Work instruction>
Carry none of the pictures over; write out the complete data exactly.

Provided material>
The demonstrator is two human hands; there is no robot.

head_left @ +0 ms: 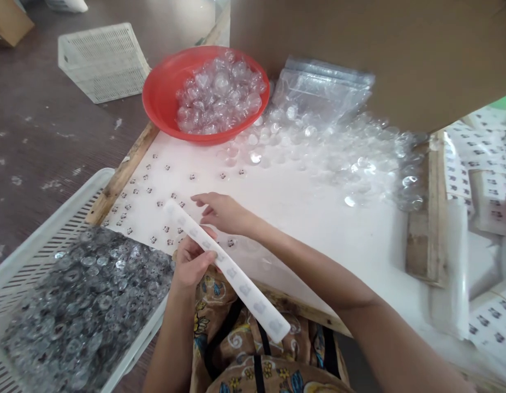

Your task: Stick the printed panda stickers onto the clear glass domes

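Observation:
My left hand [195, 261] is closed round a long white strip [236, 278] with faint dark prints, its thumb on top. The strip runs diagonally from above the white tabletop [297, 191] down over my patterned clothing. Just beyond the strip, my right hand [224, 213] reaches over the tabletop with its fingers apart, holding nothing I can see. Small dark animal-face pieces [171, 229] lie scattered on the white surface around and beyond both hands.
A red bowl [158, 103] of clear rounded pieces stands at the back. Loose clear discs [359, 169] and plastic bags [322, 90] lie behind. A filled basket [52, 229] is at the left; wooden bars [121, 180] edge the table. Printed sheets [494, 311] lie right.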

Completed exercise>
The demonstrator is two human hands; there is no robot.

head_left @ +0 ms: 

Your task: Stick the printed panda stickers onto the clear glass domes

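Observation:
My left hand [195, 261] is closed round a long white strip [236, 278] with faint dark prints, its thumb on top. The strip runs diagonally from above the white tabletop [297, 191] down over my patterned clothing. Just beyond the strip, my right hand [224, 213] reaches over the tabletop with its fingers apart, holding nothing I can see. Small dark animal-face pieces [171, 229] lie scattered on the white surface around and beyond both hands.
A red bowl [158, 103] of clear rounded pieces stands at the back. Loose clear discs [359, 169] and plastic bags [322, 90] lie behind. A filled basket [52, 229] is at the left; wooden bars [121, 180] edge the table. Printed sheets [494, 311] lie right.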

Nothing else is part of this answer.